The gap between them is not a model problem. It is an engineering problem. The fix was a type check on a date field and a decision about what to do when it fails. A branch in a validator that routes failures to a queue instead of letting them write. That is all. I have since added the same pattern to every agent that writes to anything. Validate the input before it reaches the agent, validate the output before it leaves. Everything the agent touches in between is its domain. Everything outside those bounds is yours.

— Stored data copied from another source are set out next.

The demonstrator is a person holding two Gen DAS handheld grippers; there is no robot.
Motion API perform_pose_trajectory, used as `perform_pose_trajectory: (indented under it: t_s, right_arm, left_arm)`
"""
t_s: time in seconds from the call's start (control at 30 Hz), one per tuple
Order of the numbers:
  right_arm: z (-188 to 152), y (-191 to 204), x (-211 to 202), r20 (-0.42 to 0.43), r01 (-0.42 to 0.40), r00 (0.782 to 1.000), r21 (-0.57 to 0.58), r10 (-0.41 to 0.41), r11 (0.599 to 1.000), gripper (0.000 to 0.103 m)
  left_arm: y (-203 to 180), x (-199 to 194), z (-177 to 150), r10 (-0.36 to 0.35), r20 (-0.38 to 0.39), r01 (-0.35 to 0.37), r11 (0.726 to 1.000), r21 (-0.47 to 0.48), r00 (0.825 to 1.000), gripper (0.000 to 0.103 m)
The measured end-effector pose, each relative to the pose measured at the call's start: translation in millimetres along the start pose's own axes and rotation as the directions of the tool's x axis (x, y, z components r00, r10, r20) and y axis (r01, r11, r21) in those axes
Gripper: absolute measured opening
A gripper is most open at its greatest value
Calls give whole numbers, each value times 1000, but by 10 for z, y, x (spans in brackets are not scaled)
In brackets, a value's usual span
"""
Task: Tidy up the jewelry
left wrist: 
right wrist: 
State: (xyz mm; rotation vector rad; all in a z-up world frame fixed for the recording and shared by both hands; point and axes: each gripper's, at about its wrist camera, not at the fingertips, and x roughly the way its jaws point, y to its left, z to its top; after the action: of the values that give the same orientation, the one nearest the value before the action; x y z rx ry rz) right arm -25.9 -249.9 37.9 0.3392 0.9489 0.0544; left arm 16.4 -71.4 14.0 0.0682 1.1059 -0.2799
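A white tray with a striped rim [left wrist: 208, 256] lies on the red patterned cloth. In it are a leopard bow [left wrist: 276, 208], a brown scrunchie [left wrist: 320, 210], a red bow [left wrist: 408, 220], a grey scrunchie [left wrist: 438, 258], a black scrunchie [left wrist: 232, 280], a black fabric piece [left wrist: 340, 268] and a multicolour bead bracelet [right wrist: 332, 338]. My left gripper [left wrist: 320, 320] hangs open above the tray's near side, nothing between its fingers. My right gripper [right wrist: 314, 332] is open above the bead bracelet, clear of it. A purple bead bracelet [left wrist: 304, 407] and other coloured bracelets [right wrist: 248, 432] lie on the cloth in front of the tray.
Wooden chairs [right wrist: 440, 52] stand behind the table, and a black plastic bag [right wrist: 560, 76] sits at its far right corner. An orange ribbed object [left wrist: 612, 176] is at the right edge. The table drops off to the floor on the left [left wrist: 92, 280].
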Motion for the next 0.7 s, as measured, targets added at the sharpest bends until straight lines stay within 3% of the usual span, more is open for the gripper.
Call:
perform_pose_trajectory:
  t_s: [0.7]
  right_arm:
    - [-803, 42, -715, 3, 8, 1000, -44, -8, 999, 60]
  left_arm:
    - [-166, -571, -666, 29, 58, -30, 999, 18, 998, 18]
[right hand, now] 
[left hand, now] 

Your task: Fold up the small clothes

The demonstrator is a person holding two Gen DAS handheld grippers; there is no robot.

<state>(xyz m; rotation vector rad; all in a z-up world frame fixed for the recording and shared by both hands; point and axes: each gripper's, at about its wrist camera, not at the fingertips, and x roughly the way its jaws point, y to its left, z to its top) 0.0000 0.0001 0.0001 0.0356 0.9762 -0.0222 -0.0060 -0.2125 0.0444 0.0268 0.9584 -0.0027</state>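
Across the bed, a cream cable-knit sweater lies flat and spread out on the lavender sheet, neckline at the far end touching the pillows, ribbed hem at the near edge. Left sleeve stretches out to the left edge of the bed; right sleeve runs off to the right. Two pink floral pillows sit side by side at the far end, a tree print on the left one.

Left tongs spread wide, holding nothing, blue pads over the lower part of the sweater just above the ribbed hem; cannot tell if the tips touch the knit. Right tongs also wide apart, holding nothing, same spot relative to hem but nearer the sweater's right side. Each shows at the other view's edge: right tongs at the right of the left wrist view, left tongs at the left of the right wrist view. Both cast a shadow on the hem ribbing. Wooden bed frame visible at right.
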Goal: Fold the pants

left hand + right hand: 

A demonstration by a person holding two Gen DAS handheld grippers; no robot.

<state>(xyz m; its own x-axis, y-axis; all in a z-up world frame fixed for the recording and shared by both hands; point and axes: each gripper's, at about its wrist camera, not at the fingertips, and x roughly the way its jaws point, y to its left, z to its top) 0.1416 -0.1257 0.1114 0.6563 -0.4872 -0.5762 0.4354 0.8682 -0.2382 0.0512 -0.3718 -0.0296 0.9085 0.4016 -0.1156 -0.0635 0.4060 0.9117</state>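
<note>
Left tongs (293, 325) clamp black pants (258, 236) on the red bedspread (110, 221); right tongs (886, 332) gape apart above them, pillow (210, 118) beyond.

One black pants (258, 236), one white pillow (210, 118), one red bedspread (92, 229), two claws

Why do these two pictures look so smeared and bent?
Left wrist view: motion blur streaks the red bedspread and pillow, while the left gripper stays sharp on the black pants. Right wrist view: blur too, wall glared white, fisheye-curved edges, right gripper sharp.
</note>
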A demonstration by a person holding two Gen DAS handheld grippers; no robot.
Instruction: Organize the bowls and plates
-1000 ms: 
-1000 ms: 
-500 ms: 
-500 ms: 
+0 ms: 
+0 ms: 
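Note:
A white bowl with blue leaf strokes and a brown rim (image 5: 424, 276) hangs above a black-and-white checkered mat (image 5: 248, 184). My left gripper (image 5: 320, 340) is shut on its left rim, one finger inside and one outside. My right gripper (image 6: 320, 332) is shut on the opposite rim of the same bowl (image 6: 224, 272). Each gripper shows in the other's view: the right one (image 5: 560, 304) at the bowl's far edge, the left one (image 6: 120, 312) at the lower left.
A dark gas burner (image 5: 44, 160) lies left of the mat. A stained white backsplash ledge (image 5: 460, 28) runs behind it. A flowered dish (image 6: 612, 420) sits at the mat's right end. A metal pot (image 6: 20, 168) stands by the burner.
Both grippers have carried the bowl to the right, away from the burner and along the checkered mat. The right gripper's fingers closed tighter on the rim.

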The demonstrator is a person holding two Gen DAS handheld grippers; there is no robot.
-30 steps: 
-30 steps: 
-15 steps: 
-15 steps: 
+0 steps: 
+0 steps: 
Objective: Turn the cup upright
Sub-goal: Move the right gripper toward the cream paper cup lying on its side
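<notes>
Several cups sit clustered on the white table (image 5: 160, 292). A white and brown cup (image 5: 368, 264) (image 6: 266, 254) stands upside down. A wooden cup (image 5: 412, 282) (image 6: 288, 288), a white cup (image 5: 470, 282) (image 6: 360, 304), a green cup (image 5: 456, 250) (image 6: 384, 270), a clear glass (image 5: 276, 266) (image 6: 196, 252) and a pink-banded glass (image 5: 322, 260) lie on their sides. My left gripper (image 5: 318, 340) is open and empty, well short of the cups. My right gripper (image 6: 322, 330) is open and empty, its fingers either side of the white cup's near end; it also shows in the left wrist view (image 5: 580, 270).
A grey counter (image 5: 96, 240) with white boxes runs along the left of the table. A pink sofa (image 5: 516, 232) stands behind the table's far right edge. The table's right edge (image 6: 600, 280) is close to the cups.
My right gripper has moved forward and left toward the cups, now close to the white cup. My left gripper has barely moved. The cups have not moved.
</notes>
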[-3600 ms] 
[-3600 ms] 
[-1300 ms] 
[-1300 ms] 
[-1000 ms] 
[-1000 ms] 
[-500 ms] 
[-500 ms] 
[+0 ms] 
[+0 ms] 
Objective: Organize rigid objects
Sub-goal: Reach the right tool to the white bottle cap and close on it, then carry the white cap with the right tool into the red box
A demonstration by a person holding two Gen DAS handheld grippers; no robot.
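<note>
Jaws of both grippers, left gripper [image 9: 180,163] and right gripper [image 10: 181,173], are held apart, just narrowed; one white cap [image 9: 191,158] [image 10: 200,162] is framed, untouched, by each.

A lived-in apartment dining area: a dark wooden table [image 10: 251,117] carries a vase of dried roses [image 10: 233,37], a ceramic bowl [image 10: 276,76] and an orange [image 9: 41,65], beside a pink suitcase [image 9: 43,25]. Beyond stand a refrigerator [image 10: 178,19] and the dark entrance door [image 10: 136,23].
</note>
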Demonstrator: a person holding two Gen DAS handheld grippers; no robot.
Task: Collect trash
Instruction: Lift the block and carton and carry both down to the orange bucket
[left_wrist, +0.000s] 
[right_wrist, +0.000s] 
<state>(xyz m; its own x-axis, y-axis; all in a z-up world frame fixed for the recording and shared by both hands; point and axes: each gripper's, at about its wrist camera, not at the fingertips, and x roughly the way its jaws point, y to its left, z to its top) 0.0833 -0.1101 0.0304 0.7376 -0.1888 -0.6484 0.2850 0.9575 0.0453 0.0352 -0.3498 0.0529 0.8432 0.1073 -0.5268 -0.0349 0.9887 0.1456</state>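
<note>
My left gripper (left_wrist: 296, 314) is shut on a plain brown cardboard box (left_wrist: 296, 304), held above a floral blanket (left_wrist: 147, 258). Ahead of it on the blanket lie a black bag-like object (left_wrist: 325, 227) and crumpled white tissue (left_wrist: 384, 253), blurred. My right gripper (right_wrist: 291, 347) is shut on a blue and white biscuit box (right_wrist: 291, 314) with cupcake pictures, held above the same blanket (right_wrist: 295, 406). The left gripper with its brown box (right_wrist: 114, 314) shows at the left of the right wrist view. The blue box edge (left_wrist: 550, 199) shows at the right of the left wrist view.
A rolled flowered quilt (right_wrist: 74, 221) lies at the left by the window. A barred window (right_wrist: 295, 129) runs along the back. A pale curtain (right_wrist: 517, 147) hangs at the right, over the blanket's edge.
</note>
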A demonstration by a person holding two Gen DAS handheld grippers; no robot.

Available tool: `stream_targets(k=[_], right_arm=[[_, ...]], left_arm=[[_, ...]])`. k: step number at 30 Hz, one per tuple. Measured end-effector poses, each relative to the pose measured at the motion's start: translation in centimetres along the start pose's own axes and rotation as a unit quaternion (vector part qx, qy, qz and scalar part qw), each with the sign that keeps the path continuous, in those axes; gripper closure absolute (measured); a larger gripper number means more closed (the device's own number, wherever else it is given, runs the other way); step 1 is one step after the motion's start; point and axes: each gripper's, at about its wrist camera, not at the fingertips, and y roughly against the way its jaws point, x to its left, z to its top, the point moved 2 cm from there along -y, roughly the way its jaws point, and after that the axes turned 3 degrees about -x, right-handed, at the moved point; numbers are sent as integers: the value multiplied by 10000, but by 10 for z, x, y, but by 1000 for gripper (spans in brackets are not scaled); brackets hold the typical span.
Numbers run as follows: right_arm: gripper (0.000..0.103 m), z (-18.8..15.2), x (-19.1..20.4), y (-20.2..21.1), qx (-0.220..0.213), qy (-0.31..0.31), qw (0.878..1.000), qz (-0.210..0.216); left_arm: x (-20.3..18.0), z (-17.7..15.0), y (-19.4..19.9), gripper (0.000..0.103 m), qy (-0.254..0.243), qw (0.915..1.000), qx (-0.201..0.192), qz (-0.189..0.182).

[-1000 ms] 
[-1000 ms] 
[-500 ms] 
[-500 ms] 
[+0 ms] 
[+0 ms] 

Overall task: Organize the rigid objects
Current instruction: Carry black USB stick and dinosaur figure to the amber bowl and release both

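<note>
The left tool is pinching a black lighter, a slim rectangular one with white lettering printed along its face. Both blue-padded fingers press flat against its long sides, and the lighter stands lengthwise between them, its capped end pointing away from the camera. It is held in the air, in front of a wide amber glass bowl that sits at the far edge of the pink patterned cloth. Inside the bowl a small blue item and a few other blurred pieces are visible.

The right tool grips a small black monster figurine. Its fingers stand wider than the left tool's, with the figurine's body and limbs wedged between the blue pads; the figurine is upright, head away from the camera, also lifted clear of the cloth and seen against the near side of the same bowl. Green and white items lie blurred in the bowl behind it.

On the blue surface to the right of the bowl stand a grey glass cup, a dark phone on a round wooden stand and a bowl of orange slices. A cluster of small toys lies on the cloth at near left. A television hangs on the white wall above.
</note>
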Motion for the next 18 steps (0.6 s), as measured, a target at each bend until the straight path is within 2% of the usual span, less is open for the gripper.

它们之间的差距不是模型问题,而是工程问题。修复方案只是对日期字段进行类型检查,并决定失败时该怎么做。在验证器中增加一个分支,将失败的请求路由到队列,而不是让它们直接写入。仅此而已。此后,我将同样的模式应用到了每一个涉及写入操作的 Agent 上。在输入到达 Agent 之前进行验证,在输出离开之前进行验证。Agent 在这两者之间接触的一切是它的领域,而这些边界之外的一切,则是你的责任。
The demo is about capability. Production is about what happens when capability meets a case you did not design for. Reliability is the only feature that matters in that second environment, and it is almost never what the demo shows you.
演示展示的是能力。而生产环境展示的是:当能力遇到你未曾预料的情况时会发生什么。在生产环境中,可靠性是唯一重要的特性,而这几乎从来不是演示所能展示给你的。